Im dritten Viertel sahen die Zuschauer dann eine andere BG. Mit seinem ersten Dreier der Begegnung sorgte Andrej Schmid für das 37:62 und leitete damit eine nicht mehr für möglich geglaubte Aufholjagd ein. Grundstein dafür waren eine intensive Verteidigung und mehr Engagement beim Rebound, was auch von den Fans lautstark honoriert wurde. Der Fan Club pushte die junge Mannschaft unermüdlich nach vorne.
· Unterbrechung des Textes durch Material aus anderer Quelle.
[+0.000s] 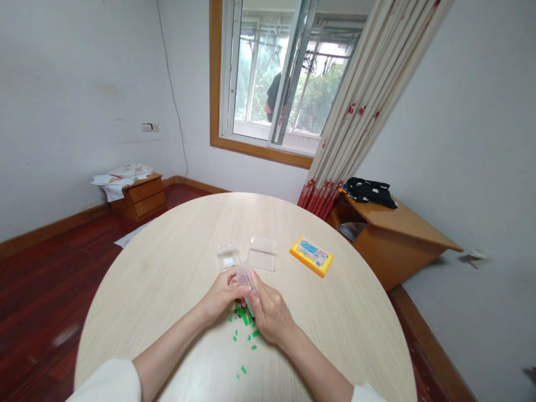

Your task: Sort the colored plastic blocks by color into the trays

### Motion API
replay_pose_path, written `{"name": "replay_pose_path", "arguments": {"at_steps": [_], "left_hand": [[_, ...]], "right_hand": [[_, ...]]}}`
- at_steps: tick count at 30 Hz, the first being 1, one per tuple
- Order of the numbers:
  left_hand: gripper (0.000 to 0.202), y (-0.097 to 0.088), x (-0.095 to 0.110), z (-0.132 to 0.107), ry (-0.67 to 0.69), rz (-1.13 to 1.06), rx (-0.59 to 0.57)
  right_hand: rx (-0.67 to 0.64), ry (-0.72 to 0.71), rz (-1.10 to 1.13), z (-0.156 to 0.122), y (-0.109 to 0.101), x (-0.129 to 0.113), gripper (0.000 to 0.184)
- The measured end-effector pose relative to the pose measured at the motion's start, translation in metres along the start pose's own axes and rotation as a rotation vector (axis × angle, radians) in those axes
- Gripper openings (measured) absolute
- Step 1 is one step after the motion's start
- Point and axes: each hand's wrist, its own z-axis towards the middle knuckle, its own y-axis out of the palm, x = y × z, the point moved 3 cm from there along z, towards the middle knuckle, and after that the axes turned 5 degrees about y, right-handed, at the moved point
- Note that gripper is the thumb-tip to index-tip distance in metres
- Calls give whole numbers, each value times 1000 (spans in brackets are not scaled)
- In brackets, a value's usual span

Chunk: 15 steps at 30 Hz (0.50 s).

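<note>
A clear plastic case point(244, 275) is held upright between both hands, above the near middle of the round table. My left hand point(221, 291) grips its left side, fingers curled behind it. On the right side, my right hand point(270, 306) is closed around the same case. Just below them lies a small pile of green pieces point(244, 316), partly hidden by the hands, with several more scattered toward me. Beyond the hands rest a small clear plastic box point(227, 255) and a larger clear plastic box point(262, 257).
A yellow cartridge-shaped case point(312, 257) with a colourful label lies to the right on the table point(167, 262). A wooden desk point(402, 234) with dark cloth stands behind right. A paper-covered cabinet point(144, 195) is at far left. Someone's dark sleeve point(274, 92) shows through the window.
</note>
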Motion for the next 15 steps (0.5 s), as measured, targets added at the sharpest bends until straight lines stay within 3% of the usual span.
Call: {"name": "replay_pose_path", "arguments": {"at_steps": [5, 9, 15], "left_hand": [[39, 0, 11, -1, 38, -4, -48], [48, -3, 19, -1, 1, -37, -132], [65, -17, 28, 2, -11, 105, -61]], "right_hand": [[42, 124, 140, 3, -13, 4, 42], [-15, 165, 231, 8, -20, 8, 40], [-34, 331, 333, 6, -27, 23, 29]]}}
Diese ließ den Ball klug laufen und brachte es tatsächlich fertig, nach 30 Minuten auf 62:68 heranzukommen. Das Spiel war wieder offen.

 

Packende Schlussphase – besseres Ende für Mainz

 

Würde die BG in der Lage sein, den Schwung aus dem dritten Viertel mitzunehmen und die Partie am Ende für sich zu entscheiden? Die Antwort darauf gab es erst ziemlich spät, wobei man mit fortlaufender Spieldauer deutlich merkte, dass das Wahnsinns-Comeback viel Kraft gekostet hatte. Mainz nutzte das aus. Dennoch kämpften die Karlsruher verbissen weiter und kamen nach 34 Minuten erneut in Schlagdistanz (74:78). In der Folgezeit waren es dann vor allem Jordan Williams und Josh Mayberry, die für die BG punkten konnten. Für das emotionale Highlight sorgte jedoch NBBL-Spieler Lawrence Mugagan, dessen Dunk das Publikum nochmals von den Sitzen riss. Zwei Minuten vor dem Ende der regulären Spielzeit lag man mit drei Punkten zurück (83:86) und hatte die Chance, auszugleichen. Doch es sollte nicht sein.

 

Der ASC war letztlich die fittere und wachere Mannschaft, sicherte sich wertvolle Offensiv-Rebounds und gewann die Partie mit 85:92. Die BG-Spieler waren erschöpft und auch niedergeschlagen, konnten das Feld aber erhobenen Hauptes verlassen. „Die Mannschaft hat heute viel Herz bewiesen und hätte den Sieg auch verdient gehabt. Letztlich war es auch eine Lektion für uns, die zwar wehtut, aus der wir aber mit Sicherheit lernen und die richtigen Schlüsse ziehen werden“, stellte Coach Mario Dugandzic nach dem Spiel fest. Ihre nächste Partie bestreiten die BG Eisbären schon am kommenden Samstag, den 7. Oktober, um 20.00 Uhr in Limburg.

 

Punkteverteilung BG: Tchanile 22 Punkte/2 Dreier, Mayberry 18/1, Williams 18, Schmid 18/6, Lozancic 5, Mavridis 2, Mugagan 2, Kalocai, Münch, Agunabor, Rahman.